**Work request:**
Starting at the top of the data and ending with the line that holds "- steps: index", transcribe each line exactly; include both ends.

**Data for this exercise:**
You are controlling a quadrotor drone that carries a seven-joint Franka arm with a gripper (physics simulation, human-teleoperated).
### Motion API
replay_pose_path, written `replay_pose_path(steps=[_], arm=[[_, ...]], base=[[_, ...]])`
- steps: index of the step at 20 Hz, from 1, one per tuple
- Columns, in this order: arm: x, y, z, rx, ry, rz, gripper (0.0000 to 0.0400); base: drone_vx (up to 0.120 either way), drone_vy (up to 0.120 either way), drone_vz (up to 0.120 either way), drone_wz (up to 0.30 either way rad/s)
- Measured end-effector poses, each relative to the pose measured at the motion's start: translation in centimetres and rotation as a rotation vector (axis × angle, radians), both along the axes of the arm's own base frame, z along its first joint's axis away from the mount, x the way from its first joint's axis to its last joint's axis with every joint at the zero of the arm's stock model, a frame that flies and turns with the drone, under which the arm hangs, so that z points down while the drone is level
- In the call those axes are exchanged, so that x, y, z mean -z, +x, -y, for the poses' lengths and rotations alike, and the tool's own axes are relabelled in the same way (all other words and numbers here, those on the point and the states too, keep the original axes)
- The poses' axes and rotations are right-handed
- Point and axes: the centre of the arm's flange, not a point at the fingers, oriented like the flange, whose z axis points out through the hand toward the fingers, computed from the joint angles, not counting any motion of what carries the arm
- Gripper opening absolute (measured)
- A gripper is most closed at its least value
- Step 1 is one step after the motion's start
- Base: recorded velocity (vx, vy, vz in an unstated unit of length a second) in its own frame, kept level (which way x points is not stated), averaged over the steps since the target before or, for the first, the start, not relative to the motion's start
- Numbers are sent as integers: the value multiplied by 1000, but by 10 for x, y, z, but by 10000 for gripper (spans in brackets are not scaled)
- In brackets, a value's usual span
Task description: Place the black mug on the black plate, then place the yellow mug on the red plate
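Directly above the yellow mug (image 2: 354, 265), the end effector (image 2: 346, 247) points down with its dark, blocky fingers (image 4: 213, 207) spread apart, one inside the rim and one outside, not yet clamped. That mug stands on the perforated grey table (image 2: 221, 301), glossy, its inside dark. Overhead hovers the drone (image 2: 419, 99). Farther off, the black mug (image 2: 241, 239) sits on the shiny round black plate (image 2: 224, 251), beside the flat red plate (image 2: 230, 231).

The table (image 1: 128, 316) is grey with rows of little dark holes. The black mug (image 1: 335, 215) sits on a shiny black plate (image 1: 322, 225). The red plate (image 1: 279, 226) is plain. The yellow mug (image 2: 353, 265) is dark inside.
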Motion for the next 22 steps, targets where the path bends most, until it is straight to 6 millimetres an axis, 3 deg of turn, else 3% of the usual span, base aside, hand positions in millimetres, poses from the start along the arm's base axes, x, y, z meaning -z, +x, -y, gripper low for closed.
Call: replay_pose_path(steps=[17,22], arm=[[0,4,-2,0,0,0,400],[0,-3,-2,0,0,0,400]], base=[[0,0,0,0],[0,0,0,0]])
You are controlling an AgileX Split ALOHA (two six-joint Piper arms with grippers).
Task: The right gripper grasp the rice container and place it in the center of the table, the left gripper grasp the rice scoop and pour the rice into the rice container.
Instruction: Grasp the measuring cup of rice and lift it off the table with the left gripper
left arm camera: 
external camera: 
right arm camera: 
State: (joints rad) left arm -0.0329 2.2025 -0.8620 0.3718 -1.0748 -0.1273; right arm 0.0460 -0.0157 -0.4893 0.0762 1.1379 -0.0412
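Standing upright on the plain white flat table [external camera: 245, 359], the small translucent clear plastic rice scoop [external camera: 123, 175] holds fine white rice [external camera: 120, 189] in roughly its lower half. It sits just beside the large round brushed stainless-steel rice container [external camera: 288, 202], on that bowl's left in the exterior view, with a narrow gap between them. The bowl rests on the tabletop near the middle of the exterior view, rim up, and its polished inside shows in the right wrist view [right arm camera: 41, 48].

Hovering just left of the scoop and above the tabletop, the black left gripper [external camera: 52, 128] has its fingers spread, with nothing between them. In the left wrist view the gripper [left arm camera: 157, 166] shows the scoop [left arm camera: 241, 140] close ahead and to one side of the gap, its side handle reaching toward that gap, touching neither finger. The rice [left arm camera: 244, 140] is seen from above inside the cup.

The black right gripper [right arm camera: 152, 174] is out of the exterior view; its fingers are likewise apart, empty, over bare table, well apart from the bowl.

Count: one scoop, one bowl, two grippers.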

**Completed task:**
You are controlling a quadrotor drone that carries a seven-joint Franka arm with a gripper (physics simulation, human-teleoperated).
### Motion API
replay_pose_path, written `replay_pose_path(steps=[_], arm=[[_, ...]], base=[[_, ...]])`
- steps: index of the step at 20 Hz, from 1, one per tuple

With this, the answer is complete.